HarianKami.com -- Refleksi tentang Keamanan Siber dan Kemandirian: Renungan Menjelang Hari Raya
Ardi Sutedja Ketua Umum, Badan Perkumpulan Hukum Terdaftar - Indonesia Cyber Security Forum (ICSF)
Saat kita mendekati waktu-waktu perayaan, sebuah
momen refleksi mengajak mereka di antara kita yang masih sangat peduli
terhadap struktur masyarakat kita dan ketahanannya terhadap ancaman
internal dan eksternal.
Percakapan beralih ke sebuah kekhawatiran nuansa, yang seringkali terlewatkan dalam wacana yang lebih luas tentang keamanan nasional dan kedaulatan teknologi.
Ini berkisar pada upaya oleh kelompok tertentu, yang terdiri dari pedagang dan broker proyek, untuk membuka jalan bagi kartelisasi industri keamanan siber dan keamanan nasional.
Advokasi mereka untuk pembentukan "Asosiasi Industri Keamanan Siber Nasional" di bawah kedok regulasi mandiri (SRO - Self Regulating Organisation) adalah proposisi yang layak mendapatkan pemeriksaan lebih dalam.
Diskursus ini mengungkapkan sebuah masalah kritis: kedok regulasi mandiri dalam berbagai kelompok industri, yang, setelah diteliti lebih dekat, terungkap sebagai tidak lain dari monopolisasi atau kartelisasi yang dikendalikan oleh faksi tertentu.
Entitas-entitas ini bermanuver untuk menetapkan Standar dan Spesifikasi yang unilateral dan tidak mengikuti standar dan sertifikasi yang telah diterima dan dipraktikkan secara global dalam industri keamanan siber.
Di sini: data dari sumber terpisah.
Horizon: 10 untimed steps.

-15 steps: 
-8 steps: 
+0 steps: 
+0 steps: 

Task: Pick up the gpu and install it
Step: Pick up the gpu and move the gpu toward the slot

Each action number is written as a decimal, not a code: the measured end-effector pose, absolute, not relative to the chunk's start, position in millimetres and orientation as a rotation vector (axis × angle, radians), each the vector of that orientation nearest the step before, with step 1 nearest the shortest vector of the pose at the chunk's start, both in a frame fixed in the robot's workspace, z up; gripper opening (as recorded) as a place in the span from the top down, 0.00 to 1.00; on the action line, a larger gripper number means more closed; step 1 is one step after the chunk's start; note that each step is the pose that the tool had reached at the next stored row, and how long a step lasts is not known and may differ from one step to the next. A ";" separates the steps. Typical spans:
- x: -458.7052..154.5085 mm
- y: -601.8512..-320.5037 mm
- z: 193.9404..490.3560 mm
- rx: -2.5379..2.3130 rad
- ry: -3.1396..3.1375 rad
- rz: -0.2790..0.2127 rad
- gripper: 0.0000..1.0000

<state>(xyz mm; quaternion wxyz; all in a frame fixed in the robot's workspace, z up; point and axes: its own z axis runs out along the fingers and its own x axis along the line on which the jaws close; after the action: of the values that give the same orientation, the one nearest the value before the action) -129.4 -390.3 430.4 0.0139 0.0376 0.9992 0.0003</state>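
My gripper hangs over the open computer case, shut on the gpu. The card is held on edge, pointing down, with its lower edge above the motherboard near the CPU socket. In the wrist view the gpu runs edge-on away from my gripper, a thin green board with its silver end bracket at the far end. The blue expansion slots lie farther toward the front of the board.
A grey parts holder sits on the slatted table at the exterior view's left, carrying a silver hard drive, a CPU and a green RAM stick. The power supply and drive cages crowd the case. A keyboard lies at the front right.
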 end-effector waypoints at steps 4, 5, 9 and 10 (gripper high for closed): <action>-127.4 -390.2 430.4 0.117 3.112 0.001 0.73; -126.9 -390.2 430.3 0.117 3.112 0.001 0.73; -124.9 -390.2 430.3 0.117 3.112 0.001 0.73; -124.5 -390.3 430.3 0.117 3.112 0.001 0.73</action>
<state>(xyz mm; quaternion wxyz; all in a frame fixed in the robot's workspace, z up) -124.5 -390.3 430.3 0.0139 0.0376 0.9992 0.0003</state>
Pendekatan monopolistik seperti itu tidak hanya melanggar hukum dan semangat perdagangan bebas tetapi juga berdiri untuk mengikis inovasi, kreativitas, dan semangat kewirausahaan dari dalam, menyajikan ancaman internal atau insider yang serius.
Selain itu, gerakan menuju monopolisasi dan kartelisasi ini dikonsepsikan dan didorong oleh individu yang dekat dengan kekuasaan dan partai politik, yang, meskipun mengklaim keahlian, kekurangan pengalaman dan kredibilitas yang diperlukan dalam sektor keamanan siber.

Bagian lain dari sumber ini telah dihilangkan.